Stocks rise as inflation slows, boosting hopes for smaller rate hikes
Local equities advanced as consumer price growth slowed more than economists anticipated, tempering fears of prolonged aggressive monetary tightening, but gains were capped later in the session amid escalating geopolitical tensions in the Middle East.
The benchmark Philippine Stock Exchange index (PSEi) rose 26.45 points, or 0.45 percent, to settle at 5,938.38 on Friday, June 6. The Industrial index spearheaded the advance, offsetting declines in the Mining and Property sectors.
Trading turnover remained steady, with 489 million shares changing hands valued at ₱7.24 billion. Market breadth was positive, as 97 stocks advanced, 84 declined, and 55 ended unchanged.
The rally was triggered by domestic data showing May inflation cooled to 6.8 percent, decelerating from the 7.2 percent pace recorded in April. The reading fell below the Bangko Sentral ng Pilipinas’ projected forecast range of 7.1 percent to 7.9 percent for the month.
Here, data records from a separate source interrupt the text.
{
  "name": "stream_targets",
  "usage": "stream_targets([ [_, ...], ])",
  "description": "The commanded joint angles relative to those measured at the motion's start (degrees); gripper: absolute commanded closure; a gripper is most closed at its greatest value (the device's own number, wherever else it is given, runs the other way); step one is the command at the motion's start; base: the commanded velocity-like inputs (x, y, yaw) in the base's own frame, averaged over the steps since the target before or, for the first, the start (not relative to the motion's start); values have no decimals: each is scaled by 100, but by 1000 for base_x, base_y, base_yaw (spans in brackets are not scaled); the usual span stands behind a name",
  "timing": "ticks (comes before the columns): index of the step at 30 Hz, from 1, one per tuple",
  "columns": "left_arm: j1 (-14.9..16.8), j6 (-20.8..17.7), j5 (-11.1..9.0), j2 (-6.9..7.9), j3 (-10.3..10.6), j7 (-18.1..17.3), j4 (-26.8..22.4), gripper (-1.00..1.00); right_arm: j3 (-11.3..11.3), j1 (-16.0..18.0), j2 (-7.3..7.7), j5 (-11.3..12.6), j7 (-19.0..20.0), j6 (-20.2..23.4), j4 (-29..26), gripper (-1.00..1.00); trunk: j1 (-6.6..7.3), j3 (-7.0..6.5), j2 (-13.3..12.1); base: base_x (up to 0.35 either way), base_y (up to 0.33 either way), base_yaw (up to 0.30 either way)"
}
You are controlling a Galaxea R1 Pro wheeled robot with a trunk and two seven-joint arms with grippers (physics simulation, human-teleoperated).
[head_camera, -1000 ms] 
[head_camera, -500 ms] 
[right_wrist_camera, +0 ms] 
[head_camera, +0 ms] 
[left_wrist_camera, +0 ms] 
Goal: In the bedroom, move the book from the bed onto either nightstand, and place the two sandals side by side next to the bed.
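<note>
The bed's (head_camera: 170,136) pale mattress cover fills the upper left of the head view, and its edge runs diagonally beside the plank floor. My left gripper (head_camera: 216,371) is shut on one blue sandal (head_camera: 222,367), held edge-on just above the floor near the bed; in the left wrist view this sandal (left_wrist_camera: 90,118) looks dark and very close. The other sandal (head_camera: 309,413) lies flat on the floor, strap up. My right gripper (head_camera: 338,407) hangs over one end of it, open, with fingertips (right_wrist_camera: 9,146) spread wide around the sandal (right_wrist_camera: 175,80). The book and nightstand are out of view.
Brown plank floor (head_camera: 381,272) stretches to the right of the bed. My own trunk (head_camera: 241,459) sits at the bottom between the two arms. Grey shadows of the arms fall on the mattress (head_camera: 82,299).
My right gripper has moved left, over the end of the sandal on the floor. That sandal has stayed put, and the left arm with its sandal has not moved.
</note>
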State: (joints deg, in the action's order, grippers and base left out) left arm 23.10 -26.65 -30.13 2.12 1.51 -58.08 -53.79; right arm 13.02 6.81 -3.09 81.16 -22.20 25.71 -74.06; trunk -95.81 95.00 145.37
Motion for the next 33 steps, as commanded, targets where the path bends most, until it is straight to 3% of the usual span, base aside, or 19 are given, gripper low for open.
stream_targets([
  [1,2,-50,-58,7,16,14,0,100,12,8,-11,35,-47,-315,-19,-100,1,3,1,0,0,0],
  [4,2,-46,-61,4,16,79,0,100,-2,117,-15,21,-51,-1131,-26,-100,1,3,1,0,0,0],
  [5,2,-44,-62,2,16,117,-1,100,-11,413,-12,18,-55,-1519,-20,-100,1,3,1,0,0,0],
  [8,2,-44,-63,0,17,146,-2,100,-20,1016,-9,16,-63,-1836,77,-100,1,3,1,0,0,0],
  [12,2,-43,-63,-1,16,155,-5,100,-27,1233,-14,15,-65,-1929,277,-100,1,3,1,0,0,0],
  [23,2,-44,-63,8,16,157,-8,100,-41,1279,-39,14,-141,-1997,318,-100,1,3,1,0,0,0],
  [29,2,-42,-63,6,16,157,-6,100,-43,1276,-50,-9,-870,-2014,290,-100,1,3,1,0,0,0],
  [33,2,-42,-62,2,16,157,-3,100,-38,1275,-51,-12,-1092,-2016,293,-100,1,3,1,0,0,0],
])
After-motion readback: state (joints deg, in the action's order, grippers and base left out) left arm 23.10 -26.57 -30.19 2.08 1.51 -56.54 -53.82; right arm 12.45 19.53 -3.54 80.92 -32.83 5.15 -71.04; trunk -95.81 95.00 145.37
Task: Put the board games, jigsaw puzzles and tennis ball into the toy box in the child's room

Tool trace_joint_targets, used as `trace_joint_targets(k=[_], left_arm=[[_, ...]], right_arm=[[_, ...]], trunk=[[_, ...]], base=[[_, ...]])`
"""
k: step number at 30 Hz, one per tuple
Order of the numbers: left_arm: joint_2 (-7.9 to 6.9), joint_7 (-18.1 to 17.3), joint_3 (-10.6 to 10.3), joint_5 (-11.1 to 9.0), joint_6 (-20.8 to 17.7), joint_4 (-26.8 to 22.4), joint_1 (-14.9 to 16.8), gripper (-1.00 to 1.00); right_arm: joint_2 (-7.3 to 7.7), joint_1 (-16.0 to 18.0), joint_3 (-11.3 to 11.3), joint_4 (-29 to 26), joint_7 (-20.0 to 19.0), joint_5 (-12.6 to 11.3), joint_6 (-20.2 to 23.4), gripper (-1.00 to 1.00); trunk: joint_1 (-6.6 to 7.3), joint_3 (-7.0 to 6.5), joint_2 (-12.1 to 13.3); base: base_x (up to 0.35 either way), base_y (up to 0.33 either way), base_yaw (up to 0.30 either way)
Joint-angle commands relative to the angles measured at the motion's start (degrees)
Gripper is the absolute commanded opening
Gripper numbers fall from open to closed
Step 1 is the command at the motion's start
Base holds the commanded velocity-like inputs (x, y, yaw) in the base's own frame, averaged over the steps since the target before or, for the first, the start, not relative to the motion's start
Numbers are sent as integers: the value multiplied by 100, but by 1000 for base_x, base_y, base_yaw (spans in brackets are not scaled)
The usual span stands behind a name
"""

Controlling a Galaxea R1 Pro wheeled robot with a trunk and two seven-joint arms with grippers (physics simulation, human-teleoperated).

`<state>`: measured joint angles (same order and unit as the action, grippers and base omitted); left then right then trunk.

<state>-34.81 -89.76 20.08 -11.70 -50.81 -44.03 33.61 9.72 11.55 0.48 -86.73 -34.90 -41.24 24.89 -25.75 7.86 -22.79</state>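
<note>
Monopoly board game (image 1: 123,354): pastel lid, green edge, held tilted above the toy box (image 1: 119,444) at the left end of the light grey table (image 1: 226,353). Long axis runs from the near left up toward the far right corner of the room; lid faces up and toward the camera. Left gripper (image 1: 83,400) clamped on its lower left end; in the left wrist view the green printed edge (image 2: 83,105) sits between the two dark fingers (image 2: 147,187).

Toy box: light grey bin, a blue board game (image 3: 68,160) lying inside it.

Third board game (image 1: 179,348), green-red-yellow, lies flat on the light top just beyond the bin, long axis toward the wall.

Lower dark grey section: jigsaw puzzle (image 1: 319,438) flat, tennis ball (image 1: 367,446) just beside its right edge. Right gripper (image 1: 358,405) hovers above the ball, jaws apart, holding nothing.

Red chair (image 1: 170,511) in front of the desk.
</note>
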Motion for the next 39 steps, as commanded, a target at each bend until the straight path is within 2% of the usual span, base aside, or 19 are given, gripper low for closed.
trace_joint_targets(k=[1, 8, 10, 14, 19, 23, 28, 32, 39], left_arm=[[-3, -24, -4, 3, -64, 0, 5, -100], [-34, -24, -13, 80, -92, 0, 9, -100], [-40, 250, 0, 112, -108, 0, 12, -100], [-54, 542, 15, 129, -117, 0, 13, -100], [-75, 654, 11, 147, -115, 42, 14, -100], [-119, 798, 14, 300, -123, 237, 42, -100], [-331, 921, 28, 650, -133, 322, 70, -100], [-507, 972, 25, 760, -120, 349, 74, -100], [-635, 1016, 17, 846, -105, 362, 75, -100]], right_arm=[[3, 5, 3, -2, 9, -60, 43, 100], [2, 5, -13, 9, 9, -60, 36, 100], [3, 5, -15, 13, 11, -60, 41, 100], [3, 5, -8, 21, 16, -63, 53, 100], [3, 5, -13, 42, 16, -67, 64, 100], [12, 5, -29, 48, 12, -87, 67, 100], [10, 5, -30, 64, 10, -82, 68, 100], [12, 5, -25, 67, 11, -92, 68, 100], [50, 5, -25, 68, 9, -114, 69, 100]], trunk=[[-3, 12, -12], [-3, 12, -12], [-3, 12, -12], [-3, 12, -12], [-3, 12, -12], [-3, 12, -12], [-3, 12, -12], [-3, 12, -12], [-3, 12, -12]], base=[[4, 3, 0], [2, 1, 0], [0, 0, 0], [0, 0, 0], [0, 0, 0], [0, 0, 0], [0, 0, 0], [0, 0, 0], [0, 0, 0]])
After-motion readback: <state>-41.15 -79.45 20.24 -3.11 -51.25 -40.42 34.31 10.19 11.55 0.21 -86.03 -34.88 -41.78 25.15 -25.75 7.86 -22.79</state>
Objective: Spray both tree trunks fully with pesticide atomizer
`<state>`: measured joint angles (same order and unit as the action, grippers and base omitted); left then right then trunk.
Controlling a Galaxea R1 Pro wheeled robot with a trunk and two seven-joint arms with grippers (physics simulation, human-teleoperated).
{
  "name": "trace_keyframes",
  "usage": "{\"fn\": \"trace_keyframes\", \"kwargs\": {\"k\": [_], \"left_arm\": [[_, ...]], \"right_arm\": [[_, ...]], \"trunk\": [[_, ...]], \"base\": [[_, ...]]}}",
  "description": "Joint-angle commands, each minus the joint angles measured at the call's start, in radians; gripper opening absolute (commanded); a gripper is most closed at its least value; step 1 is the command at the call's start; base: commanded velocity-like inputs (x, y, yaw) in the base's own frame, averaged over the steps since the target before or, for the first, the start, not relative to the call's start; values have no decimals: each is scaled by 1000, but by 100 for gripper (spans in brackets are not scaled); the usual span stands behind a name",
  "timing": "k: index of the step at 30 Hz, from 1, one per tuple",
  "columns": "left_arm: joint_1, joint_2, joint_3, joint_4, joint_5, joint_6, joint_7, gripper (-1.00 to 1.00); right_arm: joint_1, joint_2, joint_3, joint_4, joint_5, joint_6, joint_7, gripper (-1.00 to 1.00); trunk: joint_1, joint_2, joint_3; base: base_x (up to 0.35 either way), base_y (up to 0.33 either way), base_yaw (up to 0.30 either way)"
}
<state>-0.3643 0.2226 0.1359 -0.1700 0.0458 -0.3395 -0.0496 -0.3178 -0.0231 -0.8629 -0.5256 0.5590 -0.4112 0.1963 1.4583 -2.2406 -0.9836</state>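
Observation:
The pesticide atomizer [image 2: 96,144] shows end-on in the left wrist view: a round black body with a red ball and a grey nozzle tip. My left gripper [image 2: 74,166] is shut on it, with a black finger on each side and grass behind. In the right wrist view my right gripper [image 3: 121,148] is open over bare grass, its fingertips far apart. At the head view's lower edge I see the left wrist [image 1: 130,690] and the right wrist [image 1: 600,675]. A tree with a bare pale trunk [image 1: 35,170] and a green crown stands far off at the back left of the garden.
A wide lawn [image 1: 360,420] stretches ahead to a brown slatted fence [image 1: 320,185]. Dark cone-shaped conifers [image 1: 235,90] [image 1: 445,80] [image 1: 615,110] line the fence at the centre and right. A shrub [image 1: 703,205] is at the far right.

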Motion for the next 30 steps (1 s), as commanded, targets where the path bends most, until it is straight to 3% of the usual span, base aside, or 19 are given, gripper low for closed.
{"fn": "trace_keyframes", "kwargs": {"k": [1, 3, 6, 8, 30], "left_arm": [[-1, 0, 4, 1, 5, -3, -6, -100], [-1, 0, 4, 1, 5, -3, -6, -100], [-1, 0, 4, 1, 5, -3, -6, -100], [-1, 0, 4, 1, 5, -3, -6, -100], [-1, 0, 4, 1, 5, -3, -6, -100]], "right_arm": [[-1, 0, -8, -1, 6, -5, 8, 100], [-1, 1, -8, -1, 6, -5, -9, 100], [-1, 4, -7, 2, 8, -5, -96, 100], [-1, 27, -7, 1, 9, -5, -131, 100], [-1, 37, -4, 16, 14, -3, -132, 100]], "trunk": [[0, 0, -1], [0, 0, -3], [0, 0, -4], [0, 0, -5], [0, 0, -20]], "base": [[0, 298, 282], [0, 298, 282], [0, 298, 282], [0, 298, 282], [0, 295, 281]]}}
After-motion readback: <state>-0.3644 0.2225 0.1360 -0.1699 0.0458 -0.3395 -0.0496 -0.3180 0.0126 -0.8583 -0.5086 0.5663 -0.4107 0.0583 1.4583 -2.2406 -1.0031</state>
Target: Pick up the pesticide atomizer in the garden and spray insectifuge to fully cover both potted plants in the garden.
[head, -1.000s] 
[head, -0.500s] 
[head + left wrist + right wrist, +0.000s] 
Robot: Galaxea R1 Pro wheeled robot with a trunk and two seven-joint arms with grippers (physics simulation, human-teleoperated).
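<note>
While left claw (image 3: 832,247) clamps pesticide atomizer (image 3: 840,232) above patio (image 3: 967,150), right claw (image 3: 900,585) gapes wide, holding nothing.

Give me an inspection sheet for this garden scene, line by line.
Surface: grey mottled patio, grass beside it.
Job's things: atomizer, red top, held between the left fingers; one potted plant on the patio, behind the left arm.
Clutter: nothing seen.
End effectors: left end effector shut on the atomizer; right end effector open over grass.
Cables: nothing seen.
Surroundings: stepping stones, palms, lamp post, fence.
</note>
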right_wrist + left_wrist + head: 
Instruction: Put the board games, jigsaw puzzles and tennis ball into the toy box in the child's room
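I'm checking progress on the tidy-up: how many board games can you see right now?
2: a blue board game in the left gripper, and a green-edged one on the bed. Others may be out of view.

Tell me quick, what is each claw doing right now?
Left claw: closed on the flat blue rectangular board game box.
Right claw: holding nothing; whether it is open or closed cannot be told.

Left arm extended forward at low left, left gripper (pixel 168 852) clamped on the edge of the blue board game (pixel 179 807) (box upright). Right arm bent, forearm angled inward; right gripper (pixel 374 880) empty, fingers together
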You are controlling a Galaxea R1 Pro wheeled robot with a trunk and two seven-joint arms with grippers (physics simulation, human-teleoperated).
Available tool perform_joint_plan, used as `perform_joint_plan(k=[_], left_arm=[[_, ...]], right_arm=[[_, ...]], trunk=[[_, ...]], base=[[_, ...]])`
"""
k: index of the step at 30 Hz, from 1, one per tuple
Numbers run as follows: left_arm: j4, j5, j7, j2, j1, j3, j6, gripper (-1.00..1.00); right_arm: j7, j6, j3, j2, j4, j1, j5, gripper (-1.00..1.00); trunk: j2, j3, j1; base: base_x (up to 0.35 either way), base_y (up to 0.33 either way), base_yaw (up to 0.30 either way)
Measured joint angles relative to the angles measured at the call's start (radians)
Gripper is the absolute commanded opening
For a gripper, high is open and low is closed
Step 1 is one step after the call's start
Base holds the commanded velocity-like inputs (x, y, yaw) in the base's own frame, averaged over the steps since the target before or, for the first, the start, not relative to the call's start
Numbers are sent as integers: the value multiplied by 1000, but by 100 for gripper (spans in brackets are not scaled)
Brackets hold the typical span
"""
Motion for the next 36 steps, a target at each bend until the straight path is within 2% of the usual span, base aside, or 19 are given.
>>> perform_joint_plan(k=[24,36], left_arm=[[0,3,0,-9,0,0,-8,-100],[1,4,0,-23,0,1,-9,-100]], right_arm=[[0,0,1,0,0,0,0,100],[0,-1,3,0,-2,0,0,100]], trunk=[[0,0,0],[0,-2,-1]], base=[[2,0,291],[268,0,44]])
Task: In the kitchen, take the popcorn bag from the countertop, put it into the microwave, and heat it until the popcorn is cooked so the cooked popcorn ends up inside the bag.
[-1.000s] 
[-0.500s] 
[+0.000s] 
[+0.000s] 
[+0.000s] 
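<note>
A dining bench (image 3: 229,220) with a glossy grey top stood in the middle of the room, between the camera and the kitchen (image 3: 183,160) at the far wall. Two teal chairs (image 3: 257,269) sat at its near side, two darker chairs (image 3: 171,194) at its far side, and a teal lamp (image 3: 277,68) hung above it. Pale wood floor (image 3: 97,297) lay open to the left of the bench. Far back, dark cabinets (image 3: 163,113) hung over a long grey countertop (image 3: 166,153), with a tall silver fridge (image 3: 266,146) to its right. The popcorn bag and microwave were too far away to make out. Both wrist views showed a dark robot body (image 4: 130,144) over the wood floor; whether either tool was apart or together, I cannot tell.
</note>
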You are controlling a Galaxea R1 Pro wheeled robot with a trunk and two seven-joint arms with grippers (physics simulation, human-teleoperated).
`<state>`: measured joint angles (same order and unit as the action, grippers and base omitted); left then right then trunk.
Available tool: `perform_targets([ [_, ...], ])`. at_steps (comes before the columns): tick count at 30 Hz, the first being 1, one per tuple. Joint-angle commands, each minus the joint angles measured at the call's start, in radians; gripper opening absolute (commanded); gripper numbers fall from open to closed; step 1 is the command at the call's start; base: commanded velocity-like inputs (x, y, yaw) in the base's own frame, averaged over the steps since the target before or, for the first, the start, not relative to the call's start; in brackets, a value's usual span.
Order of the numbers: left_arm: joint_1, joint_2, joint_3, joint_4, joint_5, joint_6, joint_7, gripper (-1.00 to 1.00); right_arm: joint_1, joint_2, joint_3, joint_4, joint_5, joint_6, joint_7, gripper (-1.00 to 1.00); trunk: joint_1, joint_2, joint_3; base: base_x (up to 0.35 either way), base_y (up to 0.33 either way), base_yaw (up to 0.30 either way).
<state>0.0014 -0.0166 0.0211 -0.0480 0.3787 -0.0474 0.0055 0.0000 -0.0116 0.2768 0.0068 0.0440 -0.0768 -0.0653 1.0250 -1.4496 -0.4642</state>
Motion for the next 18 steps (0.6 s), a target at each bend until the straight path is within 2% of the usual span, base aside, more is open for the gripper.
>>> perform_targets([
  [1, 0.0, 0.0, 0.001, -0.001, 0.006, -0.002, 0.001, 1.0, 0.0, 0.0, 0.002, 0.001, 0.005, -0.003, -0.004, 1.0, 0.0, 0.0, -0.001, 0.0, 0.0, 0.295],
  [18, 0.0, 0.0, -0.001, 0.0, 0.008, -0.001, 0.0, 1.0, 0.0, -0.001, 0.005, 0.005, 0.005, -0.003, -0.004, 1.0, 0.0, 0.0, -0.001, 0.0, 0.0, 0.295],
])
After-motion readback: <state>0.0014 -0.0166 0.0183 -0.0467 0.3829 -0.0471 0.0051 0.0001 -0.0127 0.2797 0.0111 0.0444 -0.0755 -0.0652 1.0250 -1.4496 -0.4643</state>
“The PSEi ended higher after inflation came in better than expected, boosting investor sentiment,” said Luis Limlingan, managing director at Regina Capital Development Corp. “Improved price data encouraged selective buying as confidence in the near-term outlook strengthened.”
Limlingan added that while the consumer price data provided clear fundamental catalyst, broader market participation maintained measured, cautiously optimistic tone due to lingering macroeconomic uncertainties.
Domestic equities have been under pressure in recent weeks amid volatile currency environment and risks of imported inflation via global energy markets. The cooler inflation print offers a reprieve for local corporate earnings, which have been strained by elevated borrowing costs.
“The local market bounced back as investors cheered the latest inflation print,” said Japhet Tantiangco, research manager at Philstocks Financial Inc. He noted that the lower-than-expected print raises the probability that the central bank will be less aggressive in its policy trajectory moving forward.
Despite the positive inflation data, institutional buying stayed selective as traders monitored the friction between the US and Iran, which has threatened to disrupt global oil corridors. The defensive positioning ahead of the weekend underscores persistent anxiety that a renewed energy shock could quickly undo recent domestic price stabilization.